(Task statement) The data must be given again exactly as written, with all images omitted.

**** Data below

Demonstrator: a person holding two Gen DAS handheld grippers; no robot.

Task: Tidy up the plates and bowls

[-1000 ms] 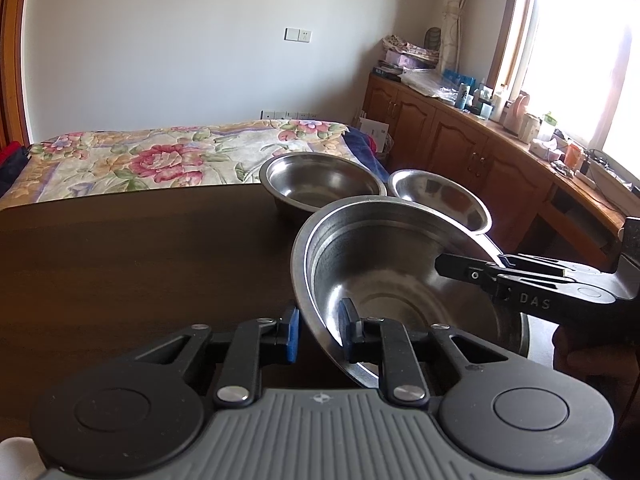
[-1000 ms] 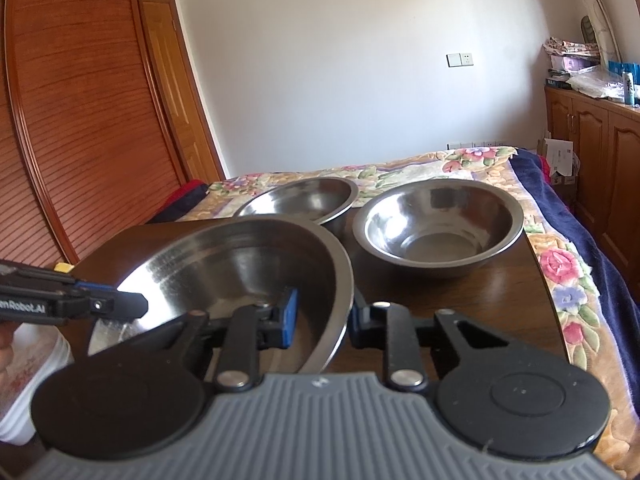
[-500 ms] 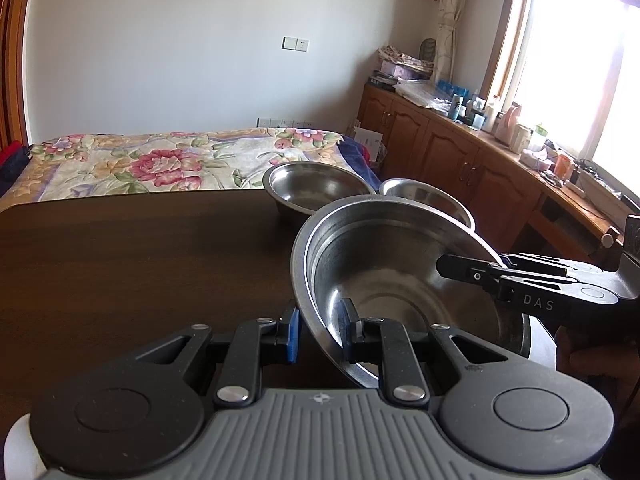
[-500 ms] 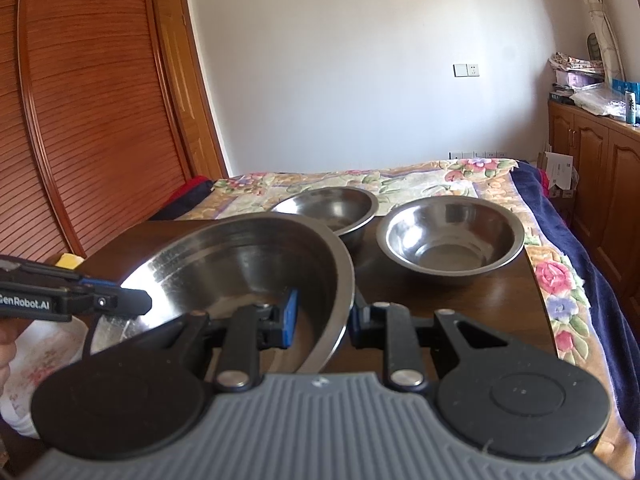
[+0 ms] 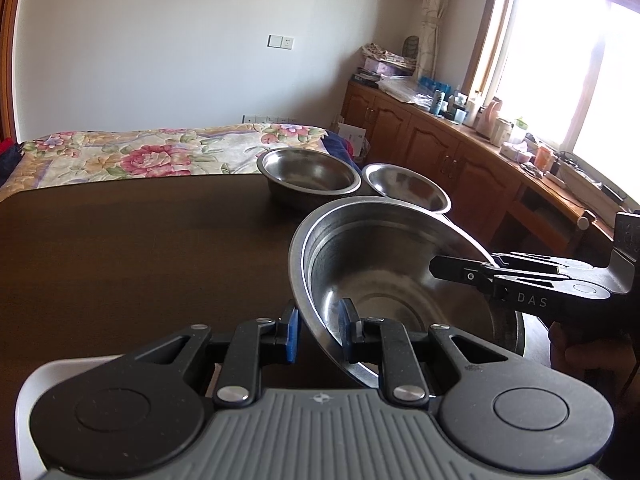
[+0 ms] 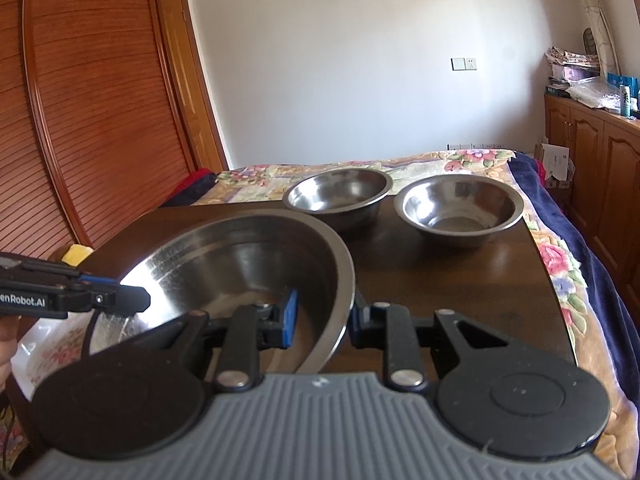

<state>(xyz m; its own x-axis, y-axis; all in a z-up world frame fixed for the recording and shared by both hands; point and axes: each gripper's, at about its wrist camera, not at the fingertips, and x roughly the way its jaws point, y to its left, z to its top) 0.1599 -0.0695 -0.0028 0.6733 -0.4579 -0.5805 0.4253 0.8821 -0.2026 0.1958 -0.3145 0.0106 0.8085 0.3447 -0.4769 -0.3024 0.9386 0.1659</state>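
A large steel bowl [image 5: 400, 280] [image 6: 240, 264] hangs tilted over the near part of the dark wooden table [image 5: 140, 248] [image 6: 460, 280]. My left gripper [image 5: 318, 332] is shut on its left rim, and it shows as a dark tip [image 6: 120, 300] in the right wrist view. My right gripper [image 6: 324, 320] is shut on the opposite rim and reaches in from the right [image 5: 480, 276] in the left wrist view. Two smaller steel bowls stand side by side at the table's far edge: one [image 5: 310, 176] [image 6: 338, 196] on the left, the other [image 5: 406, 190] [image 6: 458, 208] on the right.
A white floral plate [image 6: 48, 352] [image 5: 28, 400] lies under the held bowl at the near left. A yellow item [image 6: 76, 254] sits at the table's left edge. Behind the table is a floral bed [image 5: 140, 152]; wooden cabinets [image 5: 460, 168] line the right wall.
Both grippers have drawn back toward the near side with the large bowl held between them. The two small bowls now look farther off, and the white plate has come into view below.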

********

(Solution for this problem)
Demonstrator: a person holding two Gen DAS handheld grippers; no robot.

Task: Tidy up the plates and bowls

[-1000 ms] 
[-1000 ms] 
[-500 ms] 
[-500 ms] 
[+0 ms] 
[+0 ms] 

<state>(xyz m; its own x-axis, y-axis; all in a z-up world frame fixed for the recording and shared by both hands; point and axes: each gripper's, at about its wrist camera, not at the fingertips, and x roughly the way its jaws point, y to its left, z to its top) 0.1599 -0.0695 -0.0028 0.6733 -0.4579 -0.5805 0.4253 0.8821 -0.2026 0.1958 -0.3145 0.0106 0.8085 0.3447 -0.4769 -0.3024 0.9386 0.1659</state>
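A large steel bowl [image 5: 400, 280] [image 6: 240, 264] hangs tilted over the near part of the dark wooden table [image 5: 140, 248] [image 6: 460, 280]. My left gripper [image 5: 318, 332] is shut on its left rim, and it shows as a dark tip [image 6: 120, 300] in the right wrist view. My right gripper [image 6: 324, 320] is shut on the opposite rim and reaches in from the right [image 5: 480, 276] in the left wrist view. Two smaller steel bowls stand side by side at the table's far edge: one [image 5: 310, 176] [image 6: 338, 196] on the left, the other [image 5: 406, 190] [image 6: 458, 208] on the right.
A white floral plate [image 6: 48, 352] [image 5: 28, 400] lies under the held bowl at the near left. A yellow item [image 6: 76, 254] sits at the table's left edge. Behind the table is a floral bed [image 5: 140, 152]; wooden cabinets [image 5: 460, 168] line the right wall.
Both grippers have drawn back toward the near side with the large bowl held between them. The two small bowls now look farther off, and the white plate has come into view below.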

What appears above is the complete answer.